AIM OF THE EXERCISE:
Beginning at the line that contains "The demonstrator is" and finishing at the line that contains "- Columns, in", output the data below exactly. Include both end lines and no pictures.

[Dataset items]
----

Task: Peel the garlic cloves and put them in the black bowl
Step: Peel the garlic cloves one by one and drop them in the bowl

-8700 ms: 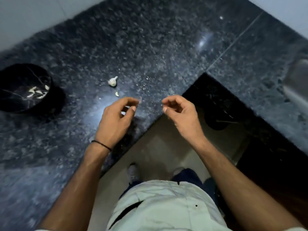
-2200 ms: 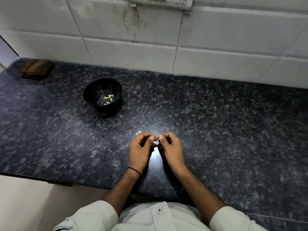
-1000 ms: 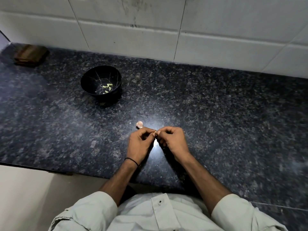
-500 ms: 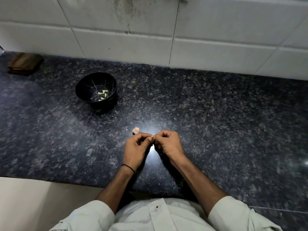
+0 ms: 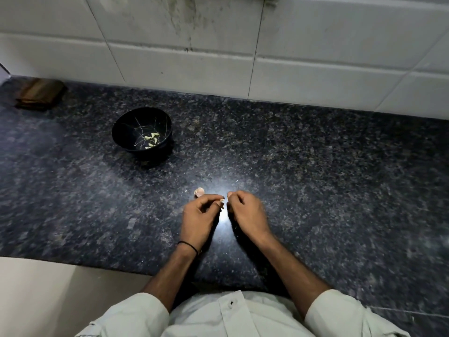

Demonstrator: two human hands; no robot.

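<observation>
The black bowl [image 5: 120,132] stands on the dark granite counter at the back left, with several pale peeled cloves [image 5: 151,140] inside. An unpeeled piece of garlic [image 5: 199,191] lies on the counter just beyond my left hand [image 5: 198,217]. That hand pinches a small garlic clove [image 5: 221,203] between thumb and forefinger. My right hand [image 5: 246,214] is a finger's width to the right of the clove, its fingers curled and its fingertips pressed together. Whether a scrap of skin sits between them is too small to tell.
A brown wooden object [image 5: 40,93] lies at the far back left against the white tiled wall [image 5: 218,57]. The counter's front edge [image 5: 73,265] runs just before my body, with pale floor below at the left.
My hands were touching at the clove half a second ago; the right hand has now drawn slightly away to the right. The view has shifted a little.
</observation>
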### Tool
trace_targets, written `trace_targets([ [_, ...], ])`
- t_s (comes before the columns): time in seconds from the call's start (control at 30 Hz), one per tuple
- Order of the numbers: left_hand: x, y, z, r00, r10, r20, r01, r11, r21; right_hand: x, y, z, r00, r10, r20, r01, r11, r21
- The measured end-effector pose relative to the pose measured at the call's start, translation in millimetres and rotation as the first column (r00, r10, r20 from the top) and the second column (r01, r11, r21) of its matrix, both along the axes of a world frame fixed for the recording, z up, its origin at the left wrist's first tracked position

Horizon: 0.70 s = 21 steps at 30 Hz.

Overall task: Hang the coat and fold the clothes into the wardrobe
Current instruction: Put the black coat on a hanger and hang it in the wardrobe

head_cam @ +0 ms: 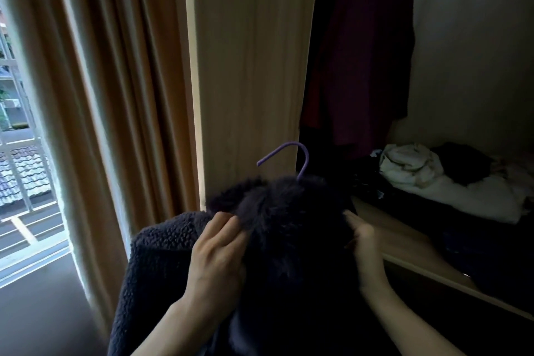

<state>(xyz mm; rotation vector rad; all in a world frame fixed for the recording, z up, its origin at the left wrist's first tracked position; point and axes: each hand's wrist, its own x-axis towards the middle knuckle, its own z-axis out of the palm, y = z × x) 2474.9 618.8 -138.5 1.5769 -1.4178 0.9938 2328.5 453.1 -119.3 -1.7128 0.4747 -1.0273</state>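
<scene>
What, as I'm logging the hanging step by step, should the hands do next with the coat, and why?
Probably lift the coat up and rightward into the open wardrobe, beside the dark red garment. The purple hanger hook already pokes above the collar, and the left hand and right hand both grip the coat near it. The rail is out of view.

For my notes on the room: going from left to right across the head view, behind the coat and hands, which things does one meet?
Window → curtain → wardrobe side panel → dark red hanging garment → white clothes on the shelf.
</scene>
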Motion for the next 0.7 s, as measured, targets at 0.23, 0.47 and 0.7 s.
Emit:
trace_targets([
  [0.23, -5, 3, -27, 0.993, -0.090, -0.081, 0.092, 0.996, 0.018, 10, -1, -5, 1.000, -0.015, 0.015, 0.016, 0.998, -0.064],
  [0.47, 24, 12, -16, 0.971, -0.055, -0.232, 0.078, 0.993, 0.092, 10, -5, -6, 0.989, 0.049, 0.139, -0.061, 0.994, 0.085],
  [0.7, 6, 9, 27, 0.731, -0.222, -0.646, 0.298, 0.955, 0.009, 2, -3, 20, 0.984, 0.000, 0.177, -0.024, 0.990, 0.137],
])
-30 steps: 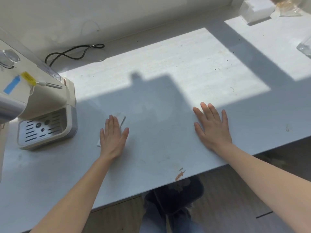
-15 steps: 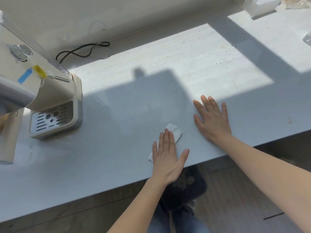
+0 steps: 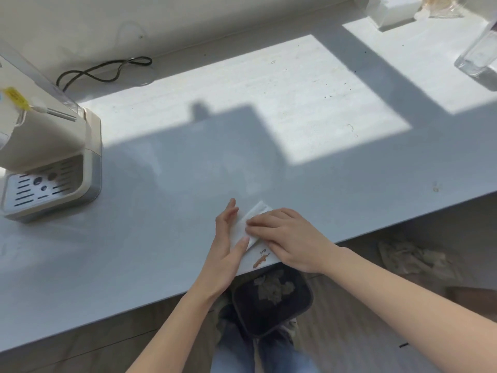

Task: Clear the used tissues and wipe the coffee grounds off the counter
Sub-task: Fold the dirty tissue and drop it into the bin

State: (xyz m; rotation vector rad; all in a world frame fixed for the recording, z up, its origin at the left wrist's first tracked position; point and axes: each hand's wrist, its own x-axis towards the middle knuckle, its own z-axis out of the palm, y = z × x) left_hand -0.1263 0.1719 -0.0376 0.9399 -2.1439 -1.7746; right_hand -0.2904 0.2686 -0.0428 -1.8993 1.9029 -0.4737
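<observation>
The pale grey, sunlit tabletop point(image 3: 269, 117) carries a cream espresso machine point(image 3: 48, 146) at its left end. Below its near edge stands a dark rectangular bin point(image 3: 271, 302) with crumpled tissue inside. The left grip point(image 3: 226, 249), released with straight fingers, flanks a folded white tissue point(image 3: 242, 228) near that edge. The right grip point(image 3: 287, 238), also released, presses fingertips onto it. A small brown coffee smear point(image 3: 260, 261) lies just beside the tissue.

**Both hands now on the tissue**

Left hand point(image 3: 228, 238) dragged the tissue point(image 3: 254, 214) rightward, then turned onto its edge. The tissue now lies just right of its fingers, with the thumb tip on it. Right hand point(image 3: 290, 238) left its flat spot; its fingertips now press the tissue.
</observation>
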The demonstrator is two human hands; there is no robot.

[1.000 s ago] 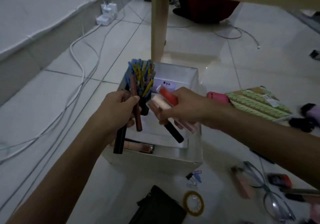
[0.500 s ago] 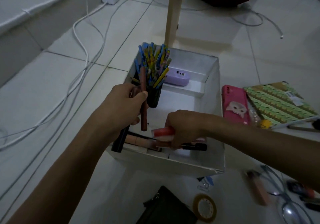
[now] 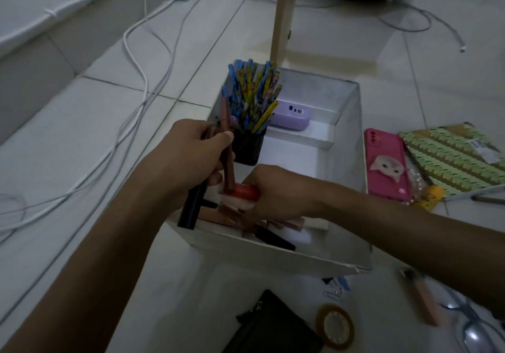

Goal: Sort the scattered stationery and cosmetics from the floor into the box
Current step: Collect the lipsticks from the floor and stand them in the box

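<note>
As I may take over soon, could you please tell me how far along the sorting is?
Done: the pencil cup and purple case sit in the box. In hand: the left hand grips a brown stick and a black tube; the right hand holds a red-capped tube at the near end. Left on the floor: pink phone, notebook, tape roll, clips, glasses, black pouch.

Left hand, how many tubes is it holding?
2 visible: a brown tube upright beside the pencil cup, a black tube angled down at the box's near-left corner. The left hand may hide more.
</note>
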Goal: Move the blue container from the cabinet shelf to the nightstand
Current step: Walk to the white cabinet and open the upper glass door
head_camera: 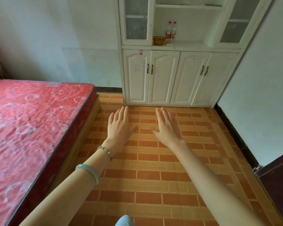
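White cabinet (181, 51) stands at 12 o'clock against the far wall, its four lower doors shut. On its open middle shelf I see a woven basket (159, 40) at the left, and two red-capped bottles (171, 31) just beside it at the basket's 2 o'clock. I cannot make out a blue container on any shelf. Both of my hands hover palm-down over the orange tiled floor (153, 176), fingers spread wide and holding nothing: left hand (119, 128) at 11 o'clock, right hand (167, 128) at 1 o'clock, thumbs pointing toward each other but apart. A bead bracelet (105, 152) and a pale bangle (88, 172) ring the left forearm. Red mattress (31, 128) fills 9 o'clock.
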Tool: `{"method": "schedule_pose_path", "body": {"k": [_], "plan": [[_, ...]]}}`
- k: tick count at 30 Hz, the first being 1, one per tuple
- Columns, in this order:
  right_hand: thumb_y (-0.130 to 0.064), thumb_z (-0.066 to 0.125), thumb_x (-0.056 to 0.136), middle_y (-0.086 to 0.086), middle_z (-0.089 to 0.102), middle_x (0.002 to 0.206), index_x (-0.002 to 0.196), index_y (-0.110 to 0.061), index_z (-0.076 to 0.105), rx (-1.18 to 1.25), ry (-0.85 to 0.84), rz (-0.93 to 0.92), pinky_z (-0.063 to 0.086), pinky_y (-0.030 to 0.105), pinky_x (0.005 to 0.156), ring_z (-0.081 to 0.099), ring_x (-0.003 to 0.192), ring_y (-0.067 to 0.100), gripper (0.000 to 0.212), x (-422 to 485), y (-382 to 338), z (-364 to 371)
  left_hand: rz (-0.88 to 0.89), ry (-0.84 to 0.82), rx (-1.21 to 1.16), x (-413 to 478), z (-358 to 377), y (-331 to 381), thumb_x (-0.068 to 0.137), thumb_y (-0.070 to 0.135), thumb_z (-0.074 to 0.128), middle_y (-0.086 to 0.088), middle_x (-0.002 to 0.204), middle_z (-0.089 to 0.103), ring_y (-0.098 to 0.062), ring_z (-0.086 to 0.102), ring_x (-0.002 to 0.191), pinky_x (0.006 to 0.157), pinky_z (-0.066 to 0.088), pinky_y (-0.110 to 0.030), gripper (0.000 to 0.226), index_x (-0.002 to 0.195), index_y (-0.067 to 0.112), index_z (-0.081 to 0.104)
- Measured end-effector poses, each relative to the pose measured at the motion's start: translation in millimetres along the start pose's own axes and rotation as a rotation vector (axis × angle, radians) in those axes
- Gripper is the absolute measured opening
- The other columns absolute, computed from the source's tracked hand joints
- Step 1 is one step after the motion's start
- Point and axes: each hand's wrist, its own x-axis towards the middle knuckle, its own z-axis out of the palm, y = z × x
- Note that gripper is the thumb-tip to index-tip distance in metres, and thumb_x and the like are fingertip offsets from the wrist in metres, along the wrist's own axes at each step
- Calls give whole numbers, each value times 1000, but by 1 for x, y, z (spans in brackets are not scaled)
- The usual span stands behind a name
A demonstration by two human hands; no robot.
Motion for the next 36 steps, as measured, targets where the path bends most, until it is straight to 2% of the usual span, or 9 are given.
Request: {"method": "schedule_pose_path", "body": {"k": [8, 15, 21, 29, 36], "plan": [[-42, 55, 88, 17, 11, 155, 145, -9, 5, -9, 41, 2, 10, 43, 118, 9, 143, 29, 83, 94, 26, 17, 32, 39, 13, 89, 34, -9, 84, 58, 51, -11, 152, 25, -27, 21, 140, 115, 13, -42, 86, 145, 8, 16], [-41, 55, 88, 17, 14, 154, 145, -9, 7, -22, 21, 33, 12, 44, 118, 12, 142, 29, 81, 199, 53, 40, 61, 4, 13, 194, 72, -26, 83, 59, 49, -10, 153, 24, -26, 21, 141, 115, 13, -42, 86, 145, 9, 17], [-39, 54, 89, 16, 12, 155, 145, -8, 8, -32, 27, 38, 8, 42, 118, 11, 143, 29, 79, 286, 79, 51, 93, 2, 11, 286, 93, -36, 85, 58, 48, -10, 154, 21, -26, 18, 141, 115, 11, -41, 84, 146, 9, 15], [-26, 57, 89, 16, 16, 154, 145, -10, 6, 22, 43, 57, 10, 37, 116, 14, 142, 28, 78, 372, 114, 70, 138, -23, -32, 384, 128, -34, 86, 55, 48, -11, 154, 18, -27, 18, 141, 115, 14, -40, 83, 146, 10, 12], [-25, 54, 91, 17, 16, 154, 145, -11, 6, 40, 74, 53, 10, 34, 115, 15, 142, 28, 74, 461, 161, 86, 155, -22, -8, 484, 168, -29, 87, 55, 47, -13, 154, 17, -28, 17, 141, 115, 14, -42, 83, 146, 8, 11]]}}
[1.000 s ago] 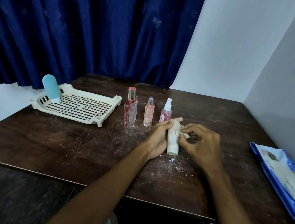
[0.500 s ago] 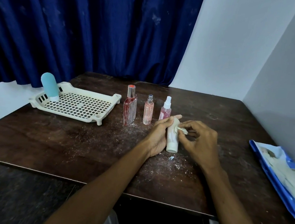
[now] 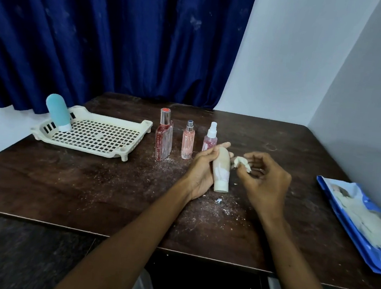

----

ANSWER TO THIS PROBLEM:
The demonstrator is two human hands; there is no robot.

[1.000 s ago] 
[0.500 s ago] 
[now] 

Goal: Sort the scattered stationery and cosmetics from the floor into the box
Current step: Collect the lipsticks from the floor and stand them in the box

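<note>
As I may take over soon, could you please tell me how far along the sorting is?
Done: the pencil cup and purple case sit in the box. In hand: the left hand grips a brown stick and a black tube; the right hand holds a red-capped tube at the near end. Left on the floor: pink phone, notebook, tape roll, clips, glasses, black pouch.

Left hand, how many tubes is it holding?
2 visible: a brown tube upright beside the pencil cup, a black tube angled down at the box's near-left corner. The left hand may hide more.
</note>
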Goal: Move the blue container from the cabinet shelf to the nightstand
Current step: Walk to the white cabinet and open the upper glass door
head_camera: 
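White cabinet (181, 51) stands at 12 o'clock against the far wall, its four lower doors shut. On its open middle shelf I see a woven basket (159, 40) at the left, and two red-capped bottles (171, 31) just beside it at the basket's 2 o'clock. I cannot make out a blue container on any shelf. Both of my hands hover palm-down over the orange tiled floor (153, 176), fingers spread wide and holding nothing: left hand (119, 128) at 11 o'clock, right hand (167, 128) at 1 o'clock, thumbs pointing toward each other but apart. A bead bracelet (105, 152) and a pale bangle (88, 172) ring the left forearm. Red mattress (31, 128) fills 9 o'clock.
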Tool: `{"method": "schedule_pose_path", "body": {"k": [_], "plan": [[_, ...]]}}`
- k: tick count at 30 Hz, the first being 1, one per tuple
- Columns, in this order:

This completes the exercise.